I have a Russian tortoise. Squirtle is adorable!


----------



## MzNENA (Dec 23, 2013)

Your Russian is very adorable! I had my heart set on a russian tortoise. Hear they have great personalties, but financialy I settled with a greek which I hear have good personalities as well


----------



## quinnl (Dec 23, 2013)

This is Skipperdee


----------



## bigred (Dec 23, 2013)

Im sure you will get alot of response from this thread, Here is my first radiated Ive had him for quite awhile. He is soaking and drinking
View attachment 65218


----------



## lucky_tortoise (Dec 23, 2013)

Here's my tort, Lucky... Isn't he a poser[SMILING FACE WITH SMILING EYES]

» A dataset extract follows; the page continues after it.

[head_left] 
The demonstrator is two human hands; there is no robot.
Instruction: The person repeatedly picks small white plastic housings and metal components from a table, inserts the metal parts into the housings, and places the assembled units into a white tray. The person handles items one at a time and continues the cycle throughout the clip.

Here's Lucky's another photo, took it same day...sunbathing!!


----------



## Cutva (Dec 23, 2013)

Everyone has such cute tortoises!!


----------



## StuMac (Dec 23, 2013)

Peaches says hi!


----------



## Cutva (Dec 24, 2013)

Hi Peaches!


----------



## rhondak (Dec 24, 2013)

this is Boris, our Russian tort.


----------



## ben32hayt (Dec 24, 2013)

Here is my baby Hermann's walking through the stream in my backyard.


----------



## milkandsam (Dec 24, 2013)

King of the hill... This is thor!


----------



## tort_luv_5055 (Dec 24, 2013)

Here is Apollo


----------



## kathyth (Dec 24, 2013)

Great thread!

Here are mine....










Redfoots
CDT
I. Greek

[CHRISTMAS TREE][CHRISTMAS TREE][CHRISTMAS TREE][CHRISTMAS TREE][CHRISTMAS TREE][CHRISTMAS TREE]


----------



## thetortoiseguy (Dec 24, 2013)

lightning the Russian tortoise


----------



## danosaurous (Dec 24, 2013)

My 5 beautiful torts  

Redfoots- Zippy, Shelly, and Lola

Sulcata- Tater

Leopard- Leo


----------



## Cutva (Dec 24, 2013)

Thanks to everyone who has posted so far!!! You have such happy and healthy looking tortoises!





Om nom nom


----------



## DobbyRed (Dec 24, 2013)

Here is my RF Dobby!!!


----------



## bouaboua (Dec 24, 2013)

Here are some of my Tortoises.

Enjoy the Holiday.













Thank you for looking.


----------



## Cutva (Dec 24, 2013)

Awwww so cute!


----------



## MzNENA (Dec 24, 2013)

So many beautiful torts on this thread!
Cuteness overload  :heart:


----------



## Peyton (Dec 24, 2013)

So here are my 2 baby Hermann's tortoise



The closer one is Calcuta the other one is sage


----------



## Cutva (Dec 24, 2013)

Awwww....


----------



## bellamia (Dec 24, 2013)

tortellini


----------



## Cutva (Dec 24, 2013)

Amazing!


----------



## Leopard Tortoise Lover 16199 (Dec 24, 2013)

Sugar & Sapphire


----------



## Team Gomberg (Dec 24, 2013)

Just a few of the leopards around here...


----------



## KimC90 (Dec 24, 2013)

This is Dwight  he likes to snuggle in the bed after bath time


----------



## mike taylor (Dec 24, 2013)

Here is my five little shelled friends.


----------



## guille24 (Dec 24, 2013)

my little ones !


----------



## Cutva (Dec 24, 2013)

Adorable!


----------



## bouaboua (Dec 25, 2013)

Praise the creator. So beautiful they are.


----------



## slowpoke the tort (Dec 25, 2013)




----------



## T33's Torts (Dec 27, 2013)

*Re: RE: Show off your tortoise!*



ben32hayt said:


> Here is my baby Hermann's walking through the stream in my backyard.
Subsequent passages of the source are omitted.